- **ABOUT THIS TASK**
In this material, which lines include the string "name"? Show them.

Segment Start: RECORDS PROVIDED

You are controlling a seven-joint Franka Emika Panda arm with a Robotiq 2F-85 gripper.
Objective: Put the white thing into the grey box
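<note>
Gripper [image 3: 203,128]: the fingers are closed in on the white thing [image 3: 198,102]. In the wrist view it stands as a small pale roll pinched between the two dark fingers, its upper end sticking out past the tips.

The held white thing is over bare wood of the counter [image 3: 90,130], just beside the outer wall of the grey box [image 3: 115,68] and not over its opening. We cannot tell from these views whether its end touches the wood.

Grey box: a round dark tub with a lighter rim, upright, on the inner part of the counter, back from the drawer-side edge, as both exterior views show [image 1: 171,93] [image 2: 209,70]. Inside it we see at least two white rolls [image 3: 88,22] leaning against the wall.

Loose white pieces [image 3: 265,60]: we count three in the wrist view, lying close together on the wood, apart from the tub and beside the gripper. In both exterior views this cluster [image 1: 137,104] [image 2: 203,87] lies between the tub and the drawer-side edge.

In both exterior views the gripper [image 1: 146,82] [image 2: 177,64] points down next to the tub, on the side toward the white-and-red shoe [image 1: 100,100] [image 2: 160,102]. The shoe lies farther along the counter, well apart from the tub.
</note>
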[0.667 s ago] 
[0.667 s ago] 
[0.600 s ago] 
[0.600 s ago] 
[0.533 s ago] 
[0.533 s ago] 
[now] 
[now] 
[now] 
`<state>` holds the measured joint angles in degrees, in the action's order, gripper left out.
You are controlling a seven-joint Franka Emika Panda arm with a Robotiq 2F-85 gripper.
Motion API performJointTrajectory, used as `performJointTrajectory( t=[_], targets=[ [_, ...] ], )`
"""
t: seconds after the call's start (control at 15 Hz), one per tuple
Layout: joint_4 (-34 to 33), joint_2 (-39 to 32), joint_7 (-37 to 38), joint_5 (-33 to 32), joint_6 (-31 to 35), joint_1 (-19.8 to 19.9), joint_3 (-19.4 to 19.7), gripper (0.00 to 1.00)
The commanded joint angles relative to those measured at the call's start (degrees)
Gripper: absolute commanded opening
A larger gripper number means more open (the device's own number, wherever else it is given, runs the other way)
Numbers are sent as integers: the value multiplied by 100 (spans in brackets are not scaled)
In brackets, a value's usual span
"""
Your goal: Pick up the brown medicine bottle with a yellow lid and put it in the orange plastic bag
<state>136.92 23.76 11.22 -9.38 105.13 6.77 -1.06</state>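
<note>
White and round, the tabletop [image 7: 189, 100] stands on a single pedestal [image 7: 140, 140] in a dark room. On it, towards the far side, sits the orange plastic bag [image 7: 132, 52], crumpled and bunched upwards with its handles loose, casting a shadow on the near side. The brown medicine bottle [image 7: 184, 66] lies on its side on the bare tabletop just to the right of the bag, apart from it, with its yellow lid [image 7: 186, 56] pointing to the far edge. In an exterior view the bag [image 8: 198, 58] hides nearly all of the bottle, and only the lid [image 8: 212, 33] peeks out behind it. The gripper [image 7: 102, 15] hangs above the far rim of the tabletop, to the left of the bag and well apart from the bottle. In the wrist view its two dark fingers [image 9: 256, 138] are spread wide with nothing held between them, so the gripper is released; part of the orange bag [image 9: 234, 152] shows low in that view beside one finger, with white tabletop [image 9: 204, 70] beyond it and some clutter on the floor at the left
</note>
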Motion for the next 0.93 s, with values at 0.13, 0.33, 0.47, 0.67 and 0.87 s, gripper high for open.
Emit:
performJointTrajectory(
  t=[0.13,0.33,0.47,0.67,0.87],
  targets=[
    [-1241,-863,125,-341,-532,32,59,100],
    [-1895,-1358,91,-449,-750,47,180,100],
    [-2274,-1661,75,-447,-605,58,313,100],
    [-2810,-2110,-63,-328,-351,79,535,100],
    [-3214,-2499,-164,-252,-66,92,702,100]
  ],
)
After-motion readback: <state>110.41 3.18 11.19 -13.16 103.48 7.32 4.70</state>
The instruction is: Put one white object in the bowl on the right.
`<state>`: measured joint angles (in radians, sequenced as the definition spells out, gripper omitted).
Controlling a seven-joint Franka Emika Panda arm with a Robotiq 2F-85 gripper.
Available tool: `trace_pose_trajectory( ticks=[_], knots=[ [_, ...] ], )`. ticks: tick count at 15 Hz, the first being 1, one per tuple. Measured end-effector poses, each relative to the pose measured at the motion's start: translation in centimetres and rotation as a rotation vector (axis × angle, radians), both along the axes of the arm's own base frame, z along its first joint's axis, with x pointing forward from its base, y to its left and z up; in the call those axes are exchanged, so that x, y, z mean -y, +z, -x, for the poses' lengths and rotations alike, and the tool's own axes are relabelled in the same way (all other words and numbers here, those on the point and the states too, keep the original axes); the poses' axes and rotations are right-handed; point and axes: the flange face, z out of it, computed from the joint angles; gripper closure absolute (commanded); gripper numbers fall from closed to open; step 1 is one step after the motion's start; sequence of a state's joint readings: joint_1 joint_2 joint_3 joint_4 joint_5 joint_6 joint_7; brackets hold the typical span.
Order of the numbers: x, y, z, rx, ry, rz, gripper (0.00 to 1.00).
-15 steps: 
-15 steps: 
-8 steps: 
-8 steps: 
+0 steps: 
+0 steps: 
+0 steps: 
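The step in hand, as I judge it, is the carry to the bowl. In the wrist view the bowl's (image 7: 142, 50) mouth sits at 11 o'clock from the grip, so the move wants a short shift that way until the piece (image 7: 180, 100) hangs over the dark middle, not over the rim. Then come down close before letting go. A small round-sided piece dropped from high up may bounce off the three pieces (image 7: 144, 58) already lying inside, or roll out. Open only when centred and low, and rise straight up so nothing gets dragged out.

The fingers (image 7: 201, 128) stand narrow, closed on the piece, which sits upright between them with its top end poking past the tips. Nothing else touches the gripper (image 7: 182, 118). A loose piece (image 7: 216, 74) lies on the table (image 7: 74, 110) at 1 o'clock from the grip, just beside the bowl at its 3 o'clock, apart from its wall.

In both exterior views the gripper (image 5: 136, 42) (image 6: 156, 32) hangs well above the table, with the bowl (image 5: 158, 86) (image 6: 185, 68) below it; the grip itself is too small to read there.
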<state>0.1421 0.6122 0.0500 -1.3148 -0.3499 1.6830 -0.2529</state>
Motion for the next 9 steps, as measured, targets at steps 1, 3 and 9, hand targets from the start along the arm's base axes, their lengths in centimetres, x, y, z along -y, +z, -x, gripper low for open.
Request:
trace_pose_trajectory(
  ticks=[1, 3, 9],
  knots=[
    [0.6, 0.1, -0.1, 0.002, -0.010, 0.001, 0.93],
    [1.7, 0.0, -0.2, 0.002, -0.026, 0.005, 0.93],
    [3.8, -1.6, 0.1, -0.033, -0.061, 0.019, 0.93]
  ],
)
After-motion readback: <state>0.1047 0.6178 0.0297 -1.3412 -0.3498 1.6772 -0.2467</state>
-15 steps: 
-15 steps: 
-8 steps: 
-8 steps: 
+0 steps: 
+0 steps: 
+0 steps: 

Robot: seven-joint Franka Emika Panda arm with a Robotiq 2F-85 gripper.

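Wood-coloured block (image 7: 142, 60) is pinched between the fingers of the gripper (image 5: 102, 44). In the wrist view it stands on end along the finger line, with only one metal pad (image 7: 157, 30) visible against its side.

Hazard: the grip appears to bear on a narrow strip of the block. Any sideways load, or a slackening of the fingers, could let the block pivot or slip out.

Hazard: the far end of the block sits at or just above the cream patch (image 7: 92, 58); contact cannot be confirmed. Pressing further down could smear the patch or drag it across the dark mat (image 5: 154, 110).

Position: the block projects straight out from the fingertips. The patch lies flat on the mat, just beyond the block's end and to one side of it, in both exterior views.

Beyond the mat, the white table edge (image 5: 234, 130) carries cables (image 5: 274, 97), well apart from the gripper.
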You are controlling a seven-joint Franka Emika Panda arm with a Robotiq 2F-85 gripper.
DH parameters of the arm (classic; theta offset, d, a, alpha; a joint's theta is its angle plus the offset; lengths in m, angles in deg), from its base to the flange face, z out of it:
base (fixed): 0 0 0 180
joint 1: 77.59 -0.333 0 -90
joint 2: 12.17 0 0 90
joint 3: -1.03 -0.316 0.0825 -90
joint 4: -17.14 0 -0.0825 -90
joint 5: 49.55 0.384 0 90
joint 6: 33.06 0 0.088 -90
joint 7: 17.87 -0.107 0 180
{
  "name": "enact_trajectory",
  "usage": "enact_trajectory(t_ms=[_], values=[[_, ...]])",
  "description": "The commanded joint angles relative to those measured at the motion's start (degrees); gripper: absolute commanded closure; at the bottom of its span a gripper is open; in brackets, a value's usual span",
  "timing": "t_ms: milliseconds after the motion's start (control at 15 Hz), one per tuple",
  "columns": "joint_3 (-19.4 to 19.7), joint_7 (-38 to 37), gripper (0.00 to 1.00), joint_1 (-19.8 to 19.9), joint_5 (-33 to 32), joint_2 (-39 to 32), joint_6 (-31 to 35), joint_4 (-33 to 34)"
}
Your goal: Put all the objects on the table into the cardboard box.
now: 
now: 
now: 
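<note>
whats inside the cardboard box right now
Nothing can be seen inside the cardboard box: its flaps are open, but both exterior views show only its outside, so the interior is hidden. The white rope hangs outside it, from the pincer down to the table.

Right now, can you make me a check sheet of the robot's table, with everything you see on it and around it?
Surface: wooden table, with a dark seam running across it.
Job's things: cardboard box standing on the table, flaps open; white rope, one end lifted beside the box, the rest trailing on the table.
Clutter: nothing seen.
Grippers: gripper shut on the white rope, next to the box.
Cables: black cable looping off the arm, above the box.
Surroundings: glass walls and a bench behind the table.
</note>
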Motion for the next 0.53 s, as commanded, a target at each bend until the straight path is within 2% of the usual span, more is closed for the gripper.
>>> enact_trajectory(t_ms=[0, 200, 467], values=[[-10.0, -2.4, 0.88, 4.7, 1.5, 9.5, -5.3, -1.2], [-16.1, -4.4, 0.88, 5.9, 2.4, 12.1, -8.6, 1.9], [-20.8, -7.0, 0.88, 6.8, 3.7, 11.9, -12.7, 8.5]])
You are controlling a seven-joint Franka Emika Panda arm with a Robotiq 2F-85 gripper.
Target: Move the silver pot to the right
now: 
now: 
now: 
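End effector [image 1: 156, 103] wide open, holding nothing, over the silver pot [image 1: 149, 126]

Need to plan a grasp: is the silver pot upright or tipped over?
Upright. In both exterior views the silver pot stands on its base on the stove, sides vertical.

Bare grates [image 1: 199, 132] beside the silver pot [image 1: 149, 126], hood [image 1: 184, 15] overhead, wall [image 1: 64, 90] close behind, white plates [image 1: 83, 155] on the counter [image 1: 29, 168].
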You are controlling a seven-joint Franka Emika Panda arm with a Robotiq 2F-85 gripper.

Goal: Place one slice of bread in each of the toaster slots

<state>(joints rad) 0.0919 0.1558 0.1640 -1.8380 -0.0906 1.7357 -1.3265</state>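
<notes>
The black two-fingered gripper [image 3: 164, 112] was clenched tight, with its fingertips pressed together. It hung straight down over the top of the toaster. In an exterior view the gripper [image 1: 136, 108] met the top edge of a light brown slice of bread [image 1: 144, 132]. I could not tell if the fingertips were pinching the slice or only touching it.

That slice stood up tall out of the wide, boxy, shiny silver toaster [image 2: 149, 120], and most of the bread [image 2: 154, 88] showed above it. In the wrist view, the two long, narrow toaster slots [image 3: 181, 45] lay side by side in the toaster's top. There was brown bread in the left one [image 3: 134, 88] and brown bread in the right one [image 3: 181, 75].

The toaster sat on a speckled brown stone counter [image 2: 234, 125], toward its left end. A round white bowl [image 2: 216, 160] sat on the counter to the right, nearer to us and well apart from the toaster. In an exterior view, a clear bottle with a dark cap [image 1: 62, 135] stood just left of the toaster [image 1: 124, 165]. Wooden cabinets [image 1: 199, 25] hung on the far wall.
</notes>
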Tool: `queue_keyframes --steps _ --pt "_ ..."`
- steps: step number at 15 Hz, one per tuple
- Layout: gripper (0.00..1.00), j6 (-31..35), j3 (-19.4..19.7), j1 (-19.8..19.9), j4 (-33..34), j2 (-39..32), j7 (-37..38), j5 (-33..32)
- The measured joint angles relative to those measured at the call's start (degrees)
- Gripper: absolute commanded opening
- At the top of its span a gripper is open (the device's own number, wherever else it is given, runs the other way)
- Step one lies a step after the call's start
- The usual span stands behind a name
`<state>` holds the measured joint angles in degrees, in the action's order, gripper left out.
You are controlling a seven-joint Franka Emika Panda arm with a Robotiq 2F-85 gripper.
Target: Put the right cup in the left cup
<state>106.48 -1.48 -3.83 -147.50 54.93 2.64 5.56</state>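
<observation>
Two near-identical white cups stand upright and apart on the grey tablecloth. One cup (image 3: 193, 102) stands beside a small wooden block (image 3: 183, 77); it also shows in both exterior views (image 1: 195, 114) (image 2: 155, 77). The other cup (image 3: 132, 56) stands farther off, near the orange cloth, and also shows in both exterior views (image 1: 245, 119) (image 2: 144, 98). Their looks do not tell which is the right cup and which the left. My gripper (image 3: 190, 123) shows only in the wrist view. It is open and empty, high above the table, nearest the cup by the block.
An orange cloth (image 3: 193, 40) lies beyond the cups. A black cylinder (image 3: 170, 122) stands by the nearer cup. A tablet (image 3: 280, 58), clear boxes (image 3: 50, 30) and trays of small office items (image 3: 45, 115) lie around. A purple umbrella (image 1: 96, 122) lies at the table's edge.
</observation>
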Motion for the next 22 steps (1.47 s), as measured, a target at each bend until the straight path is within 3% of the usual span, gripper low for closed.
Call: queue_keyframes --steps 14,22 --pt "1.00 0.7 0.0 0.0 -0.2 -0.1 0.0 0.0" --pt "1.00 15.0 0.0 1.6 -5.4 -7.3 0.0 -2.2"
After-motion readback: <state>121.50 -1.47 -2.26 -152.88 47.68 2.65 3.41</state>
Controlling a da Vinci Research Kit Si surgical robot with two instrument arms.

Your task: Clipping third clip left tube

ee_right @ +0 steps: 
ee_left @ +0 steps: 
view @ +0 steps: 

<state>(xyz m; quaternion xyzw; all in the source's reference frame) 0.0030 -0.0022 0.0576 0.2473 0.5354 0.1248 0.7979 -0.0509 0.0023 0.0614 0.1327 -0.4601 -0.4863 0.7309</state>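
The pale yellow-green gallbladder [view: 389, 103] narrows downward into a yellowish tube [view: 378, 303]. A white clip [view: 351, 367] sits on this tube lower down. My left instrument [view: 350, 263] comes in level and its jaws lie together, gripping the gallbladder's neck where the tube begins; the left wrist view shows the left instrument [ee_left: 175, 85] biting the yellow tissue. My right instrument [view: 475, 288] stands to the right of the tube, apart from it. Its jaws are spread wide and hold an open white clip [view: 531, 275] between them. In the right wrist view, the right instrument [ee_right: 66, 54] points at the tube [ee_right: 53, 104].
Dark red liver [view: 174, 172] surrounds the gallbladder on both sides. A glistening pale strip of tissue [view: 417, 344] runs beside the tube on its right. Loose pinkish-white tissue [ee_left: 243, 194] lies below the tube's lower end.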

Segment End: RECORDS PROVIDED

- **EXERCISE RESULT**
  "name": "enact_trajectory",
- The usual span stands behind a name

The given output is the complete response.